Warning to All Religious Leaders: The Catechism §2284–2287 on scandal warns that those who "lead others to do evil" bear a graver responsibility. The hidden-grave image of verse 44 speaks directly to this: leadership that presents a false model of holiness poisons the faithful without their knowing it, making the corruption of clergy or religious leaders especially grave in Catholic moral theology.
This passage confronts contemporary Catholics with a discomfort that cannot be deflected onto ancient Pharisees. Ask honestly: Do I observe the external forms of Catholic life — Mass attendance, Friday abstinence, rosary, confession on schedule — while nursing a heart that remains uncharitable to the poor, resentful toward enemies, or seduced by social status within my parish or Catholic community? The "best seats in the synagogues" appear today as committee chairs, public recognition, social media followings built on religious content, or the subtle prestige of being seen as a serious Catholic. Jesus does not condemn the external practices; He condemns their divorce from interior transformation and concrete justice. The practical invitation of verse 41 is urgent and specific: identify something "within" — time, money, talent held back — and give it away as alms, understanding that in doing so, you are not merely helping someone else but purifying yourself. The passage also challenges those in Church leadership — priests, deacons, bishops, religious educators — to examine whether their ministry cultivates encounter with the living God or merely reproduces a performance of religiosity that leaves the faithful "defiled without knowing it."
Verse 42 — The First Woe: Tithing Herbs, Neglecting Justice The first formal "woe" (οὐαί — a word of prophetic lamentation, not merely denunciation) is juridically precise. The Pharisees tithed mint, rue, and every herb — a scrupulosity that extended the tithe of Deuteronomy 14:22 to garden spices, far beyond what the Torah required. Jesus does not condemn this ("you ought to have done these"). The sin is the bypass (παρέρχεσθε) — literally "to pass by on the other side" — of justice (κρίσιν) and the love of God (ἀγάπην τοῦ Θεοῦ). These two form the Shema-and-Decalogue summary of the entire Law (cf. Deut. 6:5; Mic. 6:8). Meticulous tithing of herbs while neglecting the widow and the poor is not minor negligence; it is structural inversion of covenant priority.

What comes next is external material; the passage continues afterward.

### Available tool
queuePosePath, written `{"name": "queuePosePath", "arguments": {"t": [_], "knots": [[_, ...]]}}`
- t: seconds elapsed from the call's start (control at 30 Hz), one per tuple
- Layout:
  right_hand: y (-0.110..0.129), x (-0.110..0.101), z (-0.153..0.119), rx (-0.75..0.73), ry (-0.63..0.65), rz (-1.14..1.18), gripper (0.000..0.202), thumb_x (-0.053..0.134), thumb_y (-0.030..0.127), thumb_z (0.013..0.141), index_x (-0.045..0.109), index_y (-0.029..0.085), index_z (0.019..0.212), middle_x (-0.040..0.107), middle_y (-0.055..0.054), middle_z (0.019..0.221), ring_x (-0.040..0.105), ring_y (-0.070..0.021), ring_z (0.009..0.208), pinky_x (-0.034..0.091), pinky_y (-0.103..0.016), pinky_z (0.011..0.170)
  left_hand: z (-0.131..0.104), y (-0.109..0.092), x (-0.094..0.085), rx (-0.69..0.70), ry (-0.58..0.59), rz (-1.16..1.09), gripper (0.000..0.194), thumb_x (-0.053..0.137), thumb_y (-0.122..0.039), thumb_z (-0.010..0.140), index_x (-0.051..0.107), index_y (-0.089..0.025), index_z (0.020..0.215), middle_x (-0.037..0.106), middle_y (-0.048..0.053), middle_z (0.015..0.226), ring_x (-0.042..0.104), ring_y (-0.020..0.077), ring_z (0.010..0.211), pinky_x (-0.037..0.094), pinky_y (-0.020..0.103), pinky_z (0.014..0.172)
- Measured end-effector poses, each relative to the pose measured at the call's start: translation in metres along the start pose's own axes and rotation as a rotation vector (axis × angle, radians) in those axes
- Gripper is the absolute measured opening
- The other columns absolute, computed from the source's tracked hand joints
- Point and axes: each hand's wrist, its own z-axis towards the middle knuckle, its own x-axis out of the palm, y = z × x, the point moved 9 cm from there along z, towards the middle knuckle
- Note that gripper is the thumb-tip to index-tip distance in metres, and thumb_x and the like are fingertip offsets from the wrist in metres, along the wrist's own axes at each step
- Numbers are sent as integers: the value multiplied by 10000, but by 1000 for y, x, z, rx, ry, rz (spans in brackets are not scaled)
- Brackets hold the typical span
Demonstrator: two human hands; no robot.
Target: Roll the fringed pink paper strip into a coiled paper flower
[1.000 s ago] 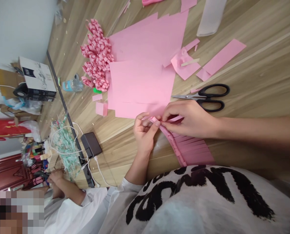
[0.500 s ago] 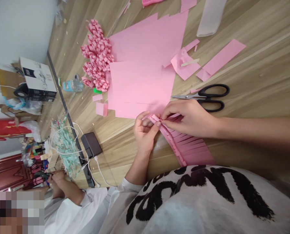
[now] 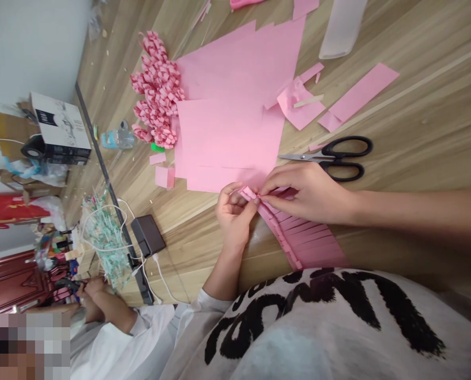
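Note:
A fringed pink paper strip (image 3: 312, 240) runs from my fingers down toward my shirt, its slits cut along one side and a row of small curled loops along the other. My left hand (image 3: 235, 214) pinches the strip's upper end between thumb and fingers. Close beside it, my right hand (image 3: 306, 190) has thumb and forefinger closed on the strip's edge at one of the curls. Just above my right wrist lie black-handled scissors (image 3: 330, 157), blades partly apart. Pink paper sheets (image 3: 231, 137) are spread beyond my hands.
Curled pink paper flowers (image 3: 158, 95) are heaped left of the sheets. Pink scraps (image 3: 300, 103) and a cut strip (image 3: 364, 95) lie at the right. A bottle (image 3: 117, 139), a dark box with white cables (image 3: 148, 235) and a co-worker's hands (image 3: 95, 293) are at the left.
My right fingertips have shifted slightly left along the strip's edge, toward my left thumb. Both hands keep their pinch on the strip, and the rest looks unchanged.

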Motion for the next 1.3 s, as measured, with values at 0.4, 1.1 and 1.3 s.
{"name": "queuePosePath", "arguments": {"t": [0.4,1.1,1.3], "knots": [[-2,1,0,-1,8,-3,152,616,196,857,759,173,813,773,-43,795,685,-150,708,500,-264,694,-1,-3,1,46,26,-3,440,917,-225,615,650,-214,963,760,-24,807,732,88,765,552,155,708],[-7,-1,0,54,-33,-6,84,659,184,793,697,167,720,736,-21,719,646,-125,640,469,-229,619,-2,-7,9,46,99,-20,489,924,-259,612,624,-233,997,783,-21,811,738,93,736,563,164,704],[-8,-2,-1,57,-39,6,86,685,187,770,669,168,689,702,-10,672,600,-108,584,443,-215,563,-4,-5,8,43,137,36,526,919,-282,626,609,-245,1050,783,-17,832,746,114,759,570,189,716]]}}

Verse 43 — The Second Woe: Honor-Seeking "The best seats in the synagogues" (πρωτοκαθεδρίαν) — the front benches facing the congregation, visible to all — and "greetings in the marketplaces" (ἀσπασμοὺς ἐν ταῖς ἀγοραῖς) expose the motivational core of the problem. The religious life has been converted into a mechanism for social capital. The love of public honor (philotimia) was the recognized besetting vice of Greco-Roman elites; Jesus indicts the Pharisees for importing this pagan pathology into the synagogue itself.

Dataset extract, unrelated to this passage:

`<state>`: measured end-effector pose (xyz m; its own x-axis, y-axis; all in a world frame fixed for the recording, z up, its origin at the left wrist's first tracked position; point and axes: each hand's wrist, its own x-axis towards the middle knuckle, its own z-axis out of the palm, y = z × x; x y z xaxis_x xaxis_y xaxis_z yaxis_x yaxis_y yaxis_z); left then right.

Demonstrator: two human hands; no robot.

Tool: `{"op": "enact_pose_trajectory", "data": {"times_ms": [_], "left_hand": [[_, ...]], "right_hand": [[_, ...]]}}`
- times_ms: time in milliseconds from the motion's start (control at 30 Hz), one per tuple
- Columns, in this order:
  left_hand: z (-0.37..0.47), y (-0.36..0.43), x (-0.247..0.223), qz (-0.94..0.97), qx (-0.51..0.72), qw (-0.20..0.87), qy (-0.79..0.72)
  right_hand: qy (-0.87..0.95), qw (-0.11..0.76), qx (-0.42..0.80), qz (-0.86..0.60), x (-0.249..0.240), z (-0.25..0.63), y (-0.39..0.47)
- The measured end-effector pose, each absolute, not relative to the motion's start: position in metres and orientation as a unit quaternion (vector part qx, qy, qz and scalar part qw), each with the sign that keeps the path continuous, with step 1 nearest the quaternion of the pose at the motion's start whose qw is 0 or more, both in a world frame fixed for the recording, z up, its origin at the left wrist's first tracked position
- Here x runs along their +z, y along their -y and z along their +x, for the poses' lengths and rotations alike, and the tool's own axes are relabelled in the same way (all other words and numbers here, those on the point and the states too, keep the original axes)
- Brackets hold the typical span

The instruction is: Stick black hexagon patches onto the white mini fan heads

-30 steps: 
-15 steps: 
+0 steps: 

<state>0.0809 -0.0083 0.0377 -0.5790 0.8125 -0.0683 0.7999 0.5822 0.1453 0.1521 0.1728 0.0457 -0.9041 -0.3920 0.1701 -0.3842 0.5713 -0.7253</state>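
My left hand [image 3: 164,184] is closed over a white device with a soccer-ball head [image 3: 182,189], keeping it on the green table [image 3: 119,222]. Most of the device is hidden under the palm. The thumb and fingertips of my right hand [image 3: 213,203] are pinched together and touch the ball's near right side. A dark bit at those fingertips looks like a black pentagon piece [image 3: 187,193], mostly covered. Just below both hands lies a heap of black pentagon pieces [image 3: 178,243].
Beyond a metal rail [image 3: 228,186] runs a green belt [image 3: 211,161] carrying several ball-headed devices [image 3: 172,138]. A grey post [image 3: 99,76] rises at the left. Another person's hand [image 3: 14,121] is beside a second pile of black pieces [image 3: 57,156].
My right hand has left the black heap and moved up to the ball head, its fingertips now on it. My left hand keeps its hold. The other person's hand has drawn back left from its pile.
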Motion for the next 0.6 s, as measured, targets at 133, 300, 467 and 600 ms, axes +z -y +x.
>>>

Verse 44 — The Third Woe: Hidden Graves The climactic image is drawn from Torah purity law (Num. 19:16): contact with a grave renders a person unclean for seven days. "Hidden graves" — unmarked, unwhitewashed tombs — defile unknowingly those who walk over them. Unlike Matthew 23:27, where the tombs are whitewashed and visible, Luke's version emphasizes concealment: the Pharisees' corruption is invisible, its contaminating influence spreading silently. Those who follow and imitate them are defiled without knowing it. This is a warning not merely about hypocrisy but about the social and ecclesial danger of corrupt leadership.